We have several suspicions as to why several vOTUS were not detected in our concentrated samples. Because we used shallow shotgun metagenomic sequencing, as compared to deep sequencing, we may have obscured our ability to detect and quantify low-abundance taxa. Consequently, dominant taxa occupying a large portion of sequencing reads may have masked the detection of rarer species/vOTUs. Lower sequencing depth results in fewer total reads per sample and reduced sensitivity for rare, infrequent species/vOTUs to be detected. When their abundance falls below detecting limits, they may appear absent from a data set.
Furthermore, we reached out to Novogene, who we outsourced for library preparation and shotgun metagenomic sequencing. According to Novogene, not all genetic material in a sample is used during their library preparation. The maximum amount of DNA to build a PCR-free metagenomic library at each time is approximately 1.5 µg of DNA. Although we submitted 184.4 µg of DNA (from the 400L-concentrate) and 25.6 µg of DNA (from the 5L-sample), we suspect only a fraction of the material was used for library preparation and subsequently sequenced. This may have limited the representation of low abundance vOTUs.

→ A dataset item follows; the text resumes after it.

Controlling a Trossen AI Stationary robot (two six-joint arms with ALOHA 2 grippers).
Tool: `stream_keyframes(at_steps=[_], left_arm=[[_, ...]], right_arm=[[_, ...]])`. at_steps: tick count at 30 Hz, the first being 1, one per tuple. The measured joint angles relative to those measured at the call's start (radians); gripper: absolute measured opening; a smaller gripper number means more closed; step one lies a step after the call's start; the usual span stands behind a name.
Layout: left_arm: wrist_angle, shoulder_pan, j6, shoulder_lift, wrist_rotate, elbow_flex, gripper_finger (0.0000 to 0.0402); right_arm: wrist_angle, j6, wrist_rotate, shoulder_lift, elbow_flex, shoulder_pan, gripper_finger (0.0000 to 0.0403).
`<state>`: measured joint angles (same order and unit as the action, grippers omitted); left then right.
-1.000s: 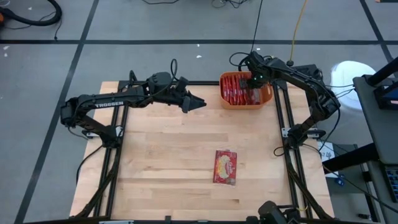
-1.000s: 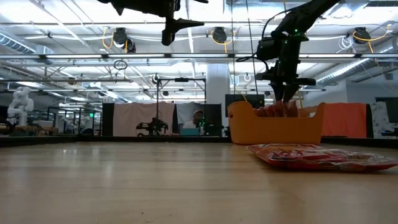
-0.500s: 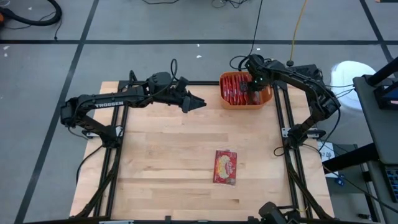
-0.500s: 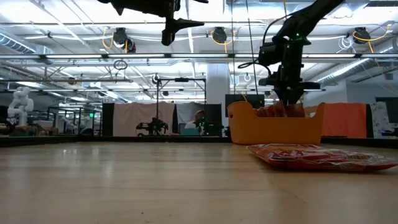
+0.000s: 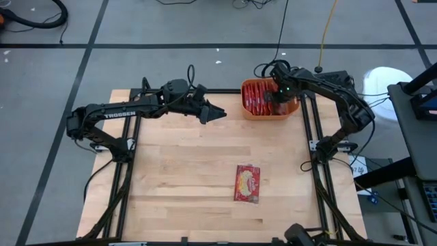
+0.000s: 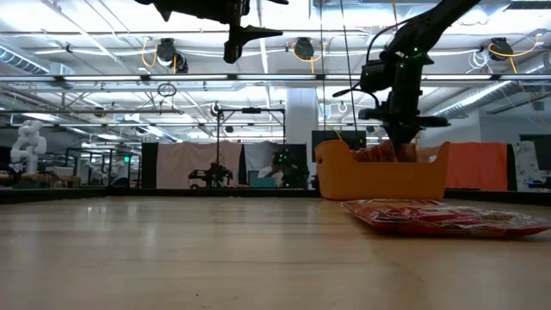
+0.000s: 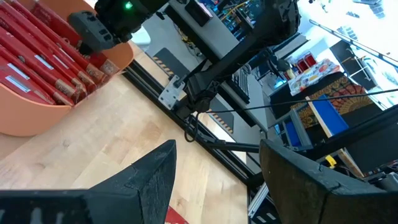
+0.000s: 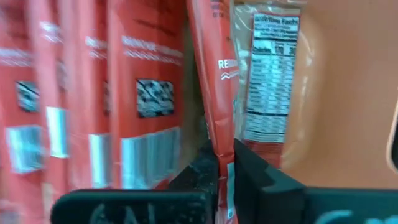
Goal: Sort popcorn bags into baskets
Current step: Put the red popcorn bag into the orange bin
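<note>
We see red popcorn bags with white label panels in the orange basket; beside it on the pale wooden table, one red bag shows a yellow-cream oval.

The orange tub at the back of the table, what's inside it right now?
The orange tub holds red popcorn bags standing on edge in a row. The right gripper is down inside, shut on one bag. The tub's floor is covered by packets.
</note>
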<state>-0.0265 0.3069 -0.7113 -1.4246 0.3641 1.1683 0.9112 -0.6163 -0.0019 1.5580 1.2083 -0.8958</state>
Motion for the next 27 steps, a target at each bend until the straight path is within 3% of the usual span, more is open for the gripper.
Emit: stream_keyframes(at_steps=[14, 27], left_arm=[[0.000, 0.000, 0.008, 0.000, 0.000, 0.000, 0.0232], [0.000, 0.000, 0.001, 0.000, -0.001, 0.000, 0.0232]], right_arm=[[-0.094, -0.153, 0.001, -0.039, -0.043, 0.023, 0.0021], [-0.118, -0.179, -0.003, -0.057, -0.074, 0.024, 0.0123]])
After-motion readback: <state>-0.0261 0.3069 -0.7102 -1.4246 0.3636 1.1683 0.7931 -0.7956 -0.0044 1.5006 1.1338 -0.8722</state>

(11) Line 227: The statement that "but only 33.5% of viruses could be classified to the family-level" requires caution. Since the traditional Siphoviridae, Podoviridae, and Myoviridae families were abolished, many viruses currently lack family-level classification. Therefore, this taxonomic level may not be ideal for assessing novelty, as many viruses closely related to known types remain unassigned.
We appreciate the reviewer for bringing up this topic. We recognize the current limitation in the viral metagenomic landscape. Many viruses lack-family level classification due to ICTV taxonomic restructuring and the lack of reference genomes present in a database. A large fraction of viral sequences constitute “viral dark matter.” From a single metagenomic dataset, viral dark matter ranges from 60-90% of vOTUs. Within our own dataset, it is also dominated by viral dark matter. Between 60.9% (outlier/singles from vCONTact2) and 66.5% (unclassified from PhaGCN) of vOTUs are in this group. Although a substantial fraction of vOTUs is unknown, the remaining identifiable sequences provide some biological context, enable validation of sampling strategies and comparative analyses between samples. To complement vCONTact2 results, we utilized PhaGCN to classify each vOTU as a means to compare taxa derived from each sampled biome from one another and not to assess novelty of the metagenomic dataset. We aimed to provide measurable and interpretable context to our metagenomes. However, due to the substantial variability and uncertainty in the field and our dataset, we revised the text to highlight the large fraction of unclassified sequences and their implications.
(12) Supplementary Figure 5: The legend does not clearly explain the two inner rings. One may correspond to GC skew, but this should be explicitly stated.
Well spotted! We have made the appropriate corrections.
(13) Line 325: The reference to "50 mL samples" is unclear-please specify which samples this refers to.